Apache Kafka Cold Read Issue

Apache Kafka's read and write paths introduce two key technologies: Page Cache[2] and zero-copy SendFile[3] system call.

  • The Page Cache greatly simplifies Kafka's memory management burden, which is entirely handled by the kernel. However, there is an issue where hot and cold data cannot be separated. If a service continuously performs cold reads, it will compete for memory resources with hot data, leading to a continuous decline in tail read capabilities.

  • SendFile is a critical technology for Kafka's zero-copy feature, but this call occurs in Kafka's network thread pool. If SendFile needs to copy data from the disk (in a cold read scenario), it will partially block this thread pool. Since this thread pool handles Kafka requests, including write requests, the blocking behavior of SendFile will significantly impact Kafka's write operations.

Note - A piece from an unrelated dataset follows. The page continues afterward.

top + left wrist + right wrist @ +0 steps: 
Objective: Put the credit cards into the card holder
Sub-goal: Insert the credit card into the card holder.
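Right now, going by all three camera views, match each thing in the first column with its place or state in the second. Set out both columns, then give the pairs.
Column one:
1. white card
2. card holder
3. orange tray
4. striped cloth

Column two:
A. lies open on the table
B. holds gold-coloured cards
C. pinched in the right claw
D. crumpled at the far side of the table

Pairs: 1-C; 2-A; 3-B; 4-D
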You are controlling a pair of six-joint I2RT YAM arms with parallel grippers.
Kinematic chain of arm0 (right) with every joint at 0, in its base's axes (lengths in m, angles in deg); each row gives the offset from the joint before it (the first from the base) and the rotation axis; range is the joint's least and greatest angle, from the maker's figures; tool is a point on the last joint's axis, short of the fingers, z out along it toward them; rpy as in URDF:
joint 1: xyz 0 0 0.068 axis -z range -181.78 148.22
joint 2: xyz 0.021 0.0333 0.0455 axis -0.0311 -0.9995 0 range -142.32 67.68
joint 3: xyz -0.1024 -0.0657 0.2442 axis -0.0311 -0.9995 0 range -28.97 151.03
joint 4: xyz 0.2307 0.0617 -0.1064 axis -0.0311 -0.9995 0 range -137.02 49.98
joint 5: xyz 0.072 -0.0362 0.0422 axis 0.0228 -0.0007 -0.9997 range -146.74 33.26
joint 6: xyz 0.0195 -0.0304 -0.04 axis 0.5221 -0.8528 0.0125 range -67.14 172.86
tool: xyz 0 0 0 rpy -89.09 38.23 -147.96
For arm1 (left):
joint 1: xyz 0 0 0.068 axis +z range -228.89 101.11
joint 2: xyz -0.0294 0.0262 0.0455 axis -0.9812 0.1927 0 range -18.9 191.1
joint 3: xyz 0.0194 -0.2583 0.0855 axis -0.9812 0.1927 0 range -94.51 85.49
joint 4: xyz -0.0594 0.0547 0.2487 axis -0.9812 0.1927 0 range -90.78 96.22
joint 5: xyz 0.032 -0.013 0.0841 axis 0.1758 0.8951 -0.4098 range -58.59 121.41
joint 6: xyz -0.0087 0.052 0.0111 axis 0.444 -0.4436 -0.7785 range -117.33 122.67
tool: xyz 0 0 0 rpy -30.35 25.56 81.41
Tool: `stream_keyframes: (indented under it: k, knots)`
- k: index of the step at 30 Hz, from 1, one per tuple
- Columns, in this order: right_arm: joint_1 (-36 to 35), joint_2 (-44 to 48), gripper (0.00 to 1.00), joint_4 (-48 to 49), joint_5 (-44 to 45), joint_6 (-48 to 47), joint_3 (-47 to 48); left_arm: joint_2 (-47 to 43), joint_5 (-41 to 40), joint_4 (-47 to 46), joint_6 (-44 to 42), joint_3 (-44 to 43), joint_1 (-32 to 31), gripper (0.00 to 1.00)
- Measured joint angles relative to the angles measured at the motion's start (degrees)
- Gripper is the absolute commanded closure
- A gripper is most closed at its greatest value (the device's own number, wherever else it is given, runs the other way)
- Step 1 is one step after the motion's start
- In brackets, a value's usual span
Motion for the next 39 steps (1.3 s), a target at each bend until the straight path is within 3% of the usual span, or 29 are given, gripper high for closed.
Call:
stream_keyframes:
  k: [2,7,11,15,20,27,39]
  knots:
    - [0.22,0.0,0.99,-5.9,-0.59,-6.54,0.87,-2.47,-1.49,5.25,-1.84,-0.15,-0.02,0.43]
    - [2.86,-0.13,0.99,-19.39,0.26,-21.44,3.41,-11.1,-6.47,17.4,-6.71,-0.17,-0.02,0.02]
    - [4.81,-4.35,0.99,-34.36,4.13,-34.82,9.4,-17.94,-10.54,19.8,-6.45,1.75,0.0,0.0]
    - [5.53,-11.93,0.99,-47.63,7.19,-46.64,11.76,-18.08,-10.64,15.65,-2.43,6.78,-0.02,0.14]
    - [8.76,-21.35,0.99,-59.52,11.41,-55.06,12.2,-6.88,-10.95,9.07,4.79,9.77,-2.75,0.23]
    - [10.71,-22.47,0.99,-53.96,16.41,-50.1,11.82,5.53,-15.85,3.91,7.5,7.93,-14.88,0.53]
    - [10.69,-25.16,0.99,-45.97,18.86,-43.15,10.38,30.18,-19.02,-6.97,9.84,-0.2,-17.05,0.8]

AutoMQ Cold and Hot Data Isolation Architecture

From the very first day of its design, AutoMQ fully considered the cold and hot data isolation issue faced by asynchronous message middleware. In AutoMQ's architecture, there are three key data paths:

  • Write Path: Data is persistently written into WAL storage in the form of Direct IO, without relying on Page Cache. The data is written through to WAL before returning success to the client, completely separating it from the data read path.

  • Tail Read Path

  • Cold Read Path

Cold Read Performance Evaluation of AutoMQ

The following table results are derived from the actual benchmark of AutoMQ vs. Kafka (Benchmark: AutoMQ vs. Apache Kafka▸), demonstrating that under the same load and machine types, AutoMQ maintains the same level of cold read performance as Kafka without affecting write throughput and latency.

Comparison Item
Send Latency During Cold Read
Impact on Send Traffic During Cold Read
Cold Read Efficiency
(Time to Read 4TiB Data)
AutoMQ
Less than 3ms
Read-write isolation, maintains 800 MiB/s
42 minutes
Apache Kafka
Approximately 800ms
Mutual impact, drops to 150 MiB/s
215 minutes

From the results, it can be seen that AutoMQ has no impact on send latency during cold reads, whereas Apache Kafka deteriorates to second-level latency, and write traffic continuously drops. In terms of cold read efficiency, reading 4TiB of data, AutoMQ offers a 5-fold improvement in efficiency.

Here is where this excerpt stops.